The problem: The response should consist of the data below, copied exactly, with no pictures in it.

Dataset extract:
+++++
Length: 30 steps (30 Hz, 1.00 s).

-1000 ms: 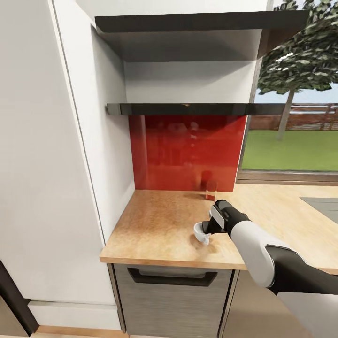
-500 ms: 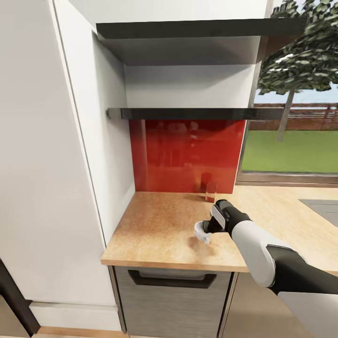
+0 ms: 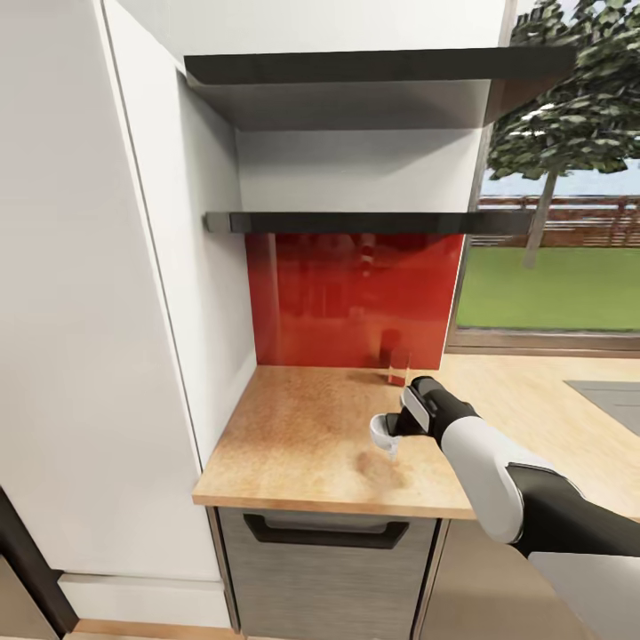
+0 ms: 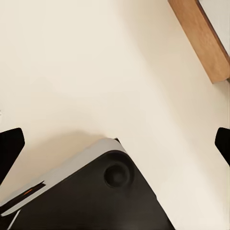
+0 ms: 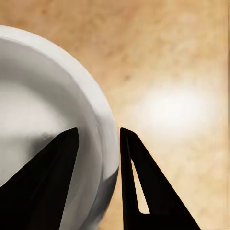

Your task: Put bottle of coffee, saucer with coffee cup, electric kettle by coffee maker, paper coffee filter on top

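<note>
My right gripper (image 3: 392, 430) is shut on the rim of the small white coffee cup (image 3: 381, 434) and holds it a little above the kitchen countertop (image 3: 293, 427); a shadow lies on the wood beneath it. In the right wrist view one black finger sits inside the coffee cup (image 5: 43, 120) and the other outside, so the right gripper (image 5: 98, 131) pinches the cup's wall over the countertop (image 5: 182, 57). The left gripper (image 4: 116, 143) is open wide, its fingertips at both sides of the picture. The black kitchen shelf (image 3: 356, 222) hangs above the red backsplash, with a second one (image 3: 373, 67) higher up.
A small clear glass-like jar (image 3: 398, 365) stands at the back of the counter against the red backsplash (image 3: 356, 293). A tall white cabinet wall (image 3: 89, 311) bounds the counter's left end. A grey drawer front (image 3: 324, 560) sits below. A window (image 3: 551, 267) opens at the right.
The whole head view has shifted slightly downward, so the camera moved. The right gripper has raised the cup a little off the countertop.
</note>
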Motion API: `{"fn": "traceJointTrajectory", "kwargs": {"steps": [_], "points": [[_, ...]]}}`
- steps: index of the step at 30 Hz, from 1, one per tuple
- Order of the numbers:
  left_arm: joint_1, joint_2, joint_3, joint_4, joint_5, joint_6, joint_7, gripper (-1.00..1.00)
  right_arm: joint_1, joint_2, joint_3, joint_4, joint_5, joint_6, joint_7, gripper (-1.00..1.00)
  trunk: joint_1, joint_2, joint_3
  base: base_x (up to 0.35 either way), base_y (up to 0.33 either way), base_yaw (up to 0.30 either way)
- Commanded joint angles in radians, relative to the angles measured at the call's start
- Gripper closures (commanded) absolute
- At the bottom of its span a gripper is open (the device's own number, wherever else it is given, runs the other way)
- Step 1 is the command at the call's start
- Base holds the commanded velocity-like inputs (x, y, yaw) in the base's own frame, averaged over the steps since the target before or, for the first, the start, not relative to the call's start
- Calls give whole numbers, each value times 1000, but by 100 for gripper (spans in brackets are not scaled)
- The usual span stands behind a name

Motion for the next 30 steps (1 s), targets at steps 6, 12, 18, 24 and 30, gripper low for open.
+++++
Answer box:
Length: 30 steps (30 Hz, 1.00 s).

-1000 ms: 
-500 ms: 
+0 ms: 
+0 ms: 
+0 ms: 

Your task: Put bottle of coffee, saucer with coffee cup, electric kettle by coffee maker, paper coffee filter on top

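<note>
My right gripper (image 3: 392, 430) is shut on the rim of the small white coffee cup (image 3: 381, 434) and holds it a little above the kitchen countertop (image 3: 293, 427); a shadow lies on the wood beneath it. In the right wrist view one black finger sits inside the coffee cup (image 5: 43, 120) and the other outside, so the right gripper (image 5: 98, 131) pinches the cup's wall over the countertop (image 5: 182, 57). The left gripper (image 4: 116, 143) is open wide, its fingertips at both sides of the picture. The black kitchen shelf (image 3: 356, 222) hangs above the red backsplash, with a second one (image 3: 373, 67) higher up.
A small clear glass-like jar (image 3: 398, 365) stands at the back of the counter against the red backsplash (image 3: 356, 293). A tall white cabinet wall (image 3: 89, 311) bounds the counter's left end. A grey drawer front (image 3: 324, 560) sits below. A window (image 3: 551, 267) opens at the right.
The whole head view has shifted slightly downward, so the camera moved. The right gripper has raised the cup a little off the countertop.
</note>
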Motion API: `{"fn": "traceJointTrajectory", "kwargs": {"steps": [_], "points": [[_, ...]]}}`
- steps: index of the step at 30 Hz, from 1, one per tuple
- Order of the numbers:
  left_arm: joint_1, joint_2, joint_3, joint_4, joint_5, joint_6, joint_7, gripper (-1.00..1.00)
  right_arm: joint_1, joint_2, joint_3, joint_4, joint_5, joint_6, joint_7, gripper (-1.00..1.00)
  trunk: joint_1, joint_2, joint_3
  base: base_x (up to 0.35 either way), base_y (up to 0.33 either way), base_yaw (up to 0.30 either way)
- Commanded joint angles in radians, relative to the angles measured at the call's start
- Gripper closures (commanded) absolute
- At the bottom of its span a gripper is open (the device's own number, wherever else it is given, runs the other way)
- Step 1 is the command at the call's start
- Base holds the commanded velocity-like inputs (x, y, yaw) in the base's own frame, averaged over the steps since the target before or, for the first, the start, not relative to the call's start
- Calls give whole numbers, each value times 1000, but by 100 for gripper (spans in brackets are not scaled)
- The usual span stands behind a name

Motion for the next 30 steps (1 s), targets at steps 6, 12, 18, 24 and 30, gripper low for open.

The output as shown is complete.